- Exercise details -
Retype the data exactly. Spelling and punctuation stay as they are.

- Given material -

_ _ _ _ _ _ _

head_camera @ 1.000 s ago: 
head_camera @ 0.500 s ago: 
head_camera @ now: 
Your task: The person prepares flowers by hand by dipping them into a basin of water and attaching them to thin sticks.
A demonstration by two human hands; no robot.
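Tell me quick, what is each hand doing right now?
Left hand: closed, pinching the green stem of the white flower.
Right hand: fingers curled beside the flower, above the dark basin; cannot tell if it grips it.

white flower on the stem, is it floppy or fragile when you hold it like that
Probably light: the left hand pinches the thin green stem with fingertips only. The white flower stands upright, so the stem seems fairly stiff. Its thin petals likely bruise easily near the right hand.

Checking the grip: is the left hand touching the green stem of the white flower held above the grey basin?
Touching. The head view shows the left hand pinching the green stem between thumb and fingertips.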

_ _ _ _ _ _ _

- Response below -
head_camera @ 1.000 s ago: 
head_camera @ 0.500 s ago: 
head_camera @ now: 
Your task: The person prepares flowers by hand by dipping them into a basin of water and attaching them to thin sticks.
A demonstration by two human hands; no robot.
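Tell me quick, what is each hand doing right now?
Left hand: closed, pinching the green stem of the white flower.
Right hand: fingers curled beside the flower, above the dark basin; cannot tell if it grips it.

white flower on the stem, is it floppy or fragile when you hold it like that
Probably light: the left hand pinches the thin green stem with fingertips only. The white flower stands upright, so the stem seems fairly stiff. Its thin petals likely bruise easily near the right hand.

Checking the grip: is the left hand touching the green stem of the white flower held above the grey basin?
Touching. The head view shows the left hand pinching the green stem between thumb and fingertips.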

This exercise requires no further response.